Ambry’s HHT testing consists of tiered next generation sequencing (NGS) panels, with deletion/duplication analysis included for each gene.  We offer options to meet your clinical needs:

  • HHTFirst includes analysis of the most common genes associated with HHT: ACVRL1, ENG, SMAD4
  • HHTNext is the most comprehensive test.
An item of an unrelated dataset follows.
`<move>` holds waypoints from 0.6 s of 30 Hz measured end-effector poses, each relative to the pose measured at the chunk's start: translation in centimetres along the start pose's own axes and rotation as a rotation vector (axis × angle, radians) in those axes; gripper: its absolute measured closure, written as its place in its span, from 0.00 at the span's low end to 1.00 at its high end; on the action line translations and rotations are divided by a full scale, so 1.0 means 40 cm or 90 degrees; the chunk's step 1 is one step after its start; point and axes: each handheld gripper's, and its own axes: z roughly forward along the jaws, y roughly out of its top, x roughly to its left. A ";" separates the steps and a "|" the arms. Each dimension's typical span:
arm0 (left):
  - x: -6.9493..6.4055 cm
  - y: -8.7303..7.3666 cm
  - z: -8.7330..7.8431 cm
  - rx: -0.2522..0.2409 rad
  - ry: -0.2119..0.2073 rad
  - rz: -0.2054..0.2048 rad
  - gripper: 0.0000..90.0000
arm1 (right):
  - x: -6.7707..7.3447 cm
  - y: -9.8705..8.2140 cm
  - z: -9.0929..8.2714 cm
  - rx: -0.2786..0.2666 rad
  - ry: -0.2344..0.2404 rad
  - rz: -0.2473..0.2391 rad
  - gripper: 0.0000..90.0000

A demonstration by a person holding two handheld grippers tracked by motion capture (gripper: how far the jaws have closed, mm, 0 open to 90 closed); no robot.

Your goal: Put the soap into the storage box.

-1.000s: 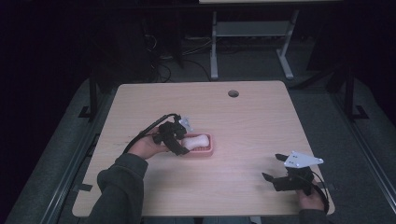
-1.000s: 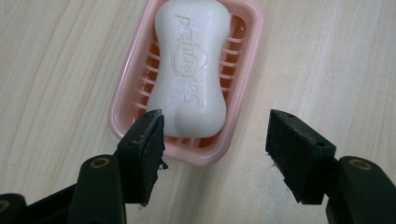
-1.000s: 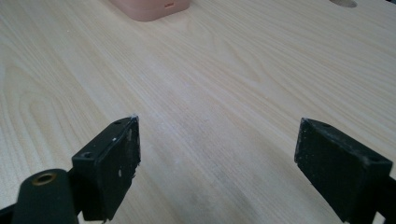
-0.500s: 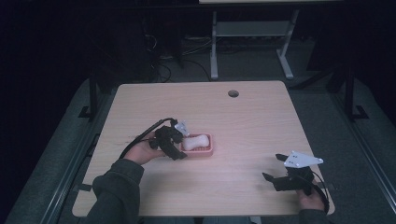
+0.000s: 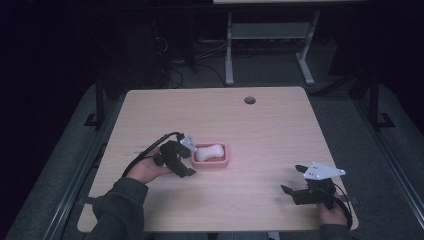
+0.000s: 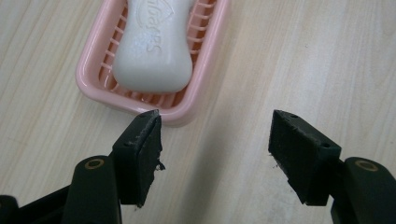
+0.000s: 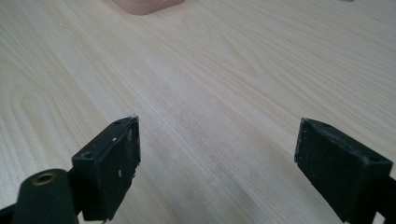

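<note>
A pink slotted soap dish (image 5: 223,162) sits left of the table's middle with a white bar of soap (image 5: 209,151) lying in it. My left gripper (image 5: 189,160) stands open just left of the dish, held by a hand in a dark sleeve. In the left gripper view, the gripper (image 6: 215,140) is open, its left jaw close to the dish's near rim (image 6: 88,79), with nothing between the jaws; the soap (image 6: 154,46) lies beyond them. My right gripper (image 5: 292,179) rests open near the front right corner. In its own view, the right gripper (image 7: 217,149) spans bare wood.
The wooden table (image 5: 280,135) has a round cable hole (image 5: 249,100) near its far edge. A sliver of the pink dish (image 7: 147,5) shows at the top of the right gripper view. A cable (image 5: 145,152) trails from the left gripper. Dark floor and a desk frame lie beyond.
My left gripper has drawn back a little from the dish, toward the person. The soap stays in the dish. The right gripper has not moved.
</note>
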 end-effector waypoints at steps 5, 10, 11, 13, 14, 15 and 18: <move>-0.011 -0.019 -0.005 -0.001 0.004 -0.003 0.37 | 0.000 -0.001 0.001 0.003 -0.001 0.000 0.15; -0.024 -0.038 -0.010 -0.006 0.012 -0.004 0.36 | 0.000 -0.001 0.002 0.006 -0.003 0.002 0.15; -0.026 -0.040 -0.012 -0.005 0.010 -0.006 0.36 | 0.000 -0.001 0.003 0.006 -0.003 0.002 0.15; -0.031 -0.048 -0.015 -0.009 0.011 -0.009 0.35 | 0.001 -0.001 0.003 0.005 -0.003 0.006 0.15; -0.032 -0.051 -0.016 -0.011 0.014 -0.005 0.35 | 0.001 -0.001 0.003 0.006 -0.003 0.006 0.15; -0.034 -0.054 -0.017 -0.012 0.013 -0.009 0.35 | 0.001 -0.001 0.003 0.006 -0.003 0.006 0.15; -0.041 -0.064 -0.018 -0.012 0.013 -0.009 0.34 | 0.001 -0.001 0.003 0.009 -0.005 0.002 0.15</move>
It includes the above and analysis of GDF2 and RASA1

A reflex option (HHTReflex), GDF2 and RASA1 standalone analyses, and Specific Site Analysis of mutations identified previously in a family member, are also available.
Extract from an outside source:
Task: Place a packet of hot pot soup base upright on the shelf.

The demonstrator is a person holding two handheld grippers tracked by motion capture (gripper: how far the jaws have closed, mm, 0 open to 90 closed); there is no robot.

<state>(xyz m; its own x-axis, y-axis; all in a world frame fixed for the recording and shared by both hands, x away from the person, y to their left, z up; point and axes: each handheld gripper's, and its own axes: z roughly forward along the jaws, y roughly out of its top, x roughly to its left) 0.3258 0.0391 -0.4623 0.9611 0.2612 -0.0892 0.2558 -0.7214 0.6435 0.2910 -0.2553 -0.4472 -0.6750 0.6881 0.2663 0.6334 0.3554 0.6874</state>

Testing Benefits & Indication 

Genetic testing is useful for diagnostic confirmation and testing of at-risk asymptomatic family members.  Testing can help avoid repeated costly screenings (including reducing exposure to radiation)5 and help guide recommendations for surveillance and treatment.4  Genetic testing may be considered for any of the following:

  • Confirming a diagnosis in people with a clinical presentation of HHT
  • People meeting some of the diagnostic criteria for HHT 
  • At-risk family members, including children 
Test Description 

HHTFirst includes 3 genes most commonly associated with HHT: ACVRL1, ENG, and SMAD4. HHTNext includes these genes and 2 additional genes: GDF2 and RASA1.  Genomic deoxyribonucleic acid (gDNA) is isolated from the patient’s specimen using a standardized kit and quantified. Sequence enrichment of the targeted coding exons and adjacent intronic nucleotides is carried out by a bait-capture methodology using long biotinylated oligonucleotide probes, and is followed by polymerase chain reaction (PCR) and NGS. Sanger sequencing is performed for any regions missing or with insufficient read depth coverage for reliable heterozygous variant detection. Reportable small insertions and deletions, potentially homozygous variants, variants in regions complicated by pseudogene interference, and single nucleotide variant calls not satisfying 100x depth of coverage and 40% het ratio thresholds are verified by Sanger sequencing.6 This assay targets all coding domains, and well into the flanking 5’ and 3’ ends of all the introns and untranslated regions. Gross deletion/duplication analysis for available genes is performed utilizing a targeted chromosomal microarray.

Mutation Detection Rate 

85-98% of patients with a clinical presentation of HHT have a detectable mutation on these panels, depending on how strictly the diagnostic criteria are used (clinical sensitivity).3 Ambry's HHT testing can detect >99.9% of described mutations in included genes, when present (analytic sensitivity)


Specimen Requirements 

Complete specimen requirements are available here or by downloading the PDF found above on this page.

Turnaround Time 
8673 HHTFirst
(ACVRL1, ENG, SMAD4)  Gene Sequence Analysis and Del/Dup
14-21 days
8672 HHTNext
(ACVRL1, ENG, SMAD4, GDF2, RASA1) Gene Sequence Analysis and Del/Dup
14-21 days
8671 HHTReflex
(ACVRL1, ENG, SMAD4) Gene Sequence Analysis and Del/Dup ;
reflex to (GDF2, RASA1) Gene Sequence Analysisand Del/Dup
14-28 days
8674 GDF2 and RASA1 standalone Gene Sequence Analysisand Del/Dup 14-21 days

Del/Dup: deletion/duplication analysis

  1. McDonald J, et al.  Hereditary hemorrhagic telangiectasia: an overview of diagnosis, management, and pathogenesis. Genet Med. 2011 Jul;13(7):607-16. 
  2. McDonald J and Pyeritz RE. Hereditary Hemorrhagic Telangiectasia. GeneReviews®. Initial posting 2000, updated 2014. Pagon RA, Adam MP, Ardinger HH, et al., editors. Seattle (WA): University of Washington, Seattle; 1993-2014.  
  3. McDonald J, et al. Hereditary hemorrhagic telangiectasia: genetics and molecular diagnostics in a new era. Front Genet. 2015 Jan 26;6:1. 
  4. Al-Saleh A, et al. Screening for pulmonary and cerebral arteriovenous malformations in children with hereditary haemorrhagic telangiectasia. Eur Respir J. 2009 Oct;34(4):875-81. 
  5. Bernhardt BA, et al. Cost savings through molecular diagnosis for hereditary hemorrhagic telangiectasia. Genet Med. 2012 Jun;14(6):604-10.  
  6. Mu W, et al. Sanger confirmation is required to achieve optimal sensitivity and specificity in next-generation sequencing panel testing. J Mol Diagn. 2016. 18(6):923-932.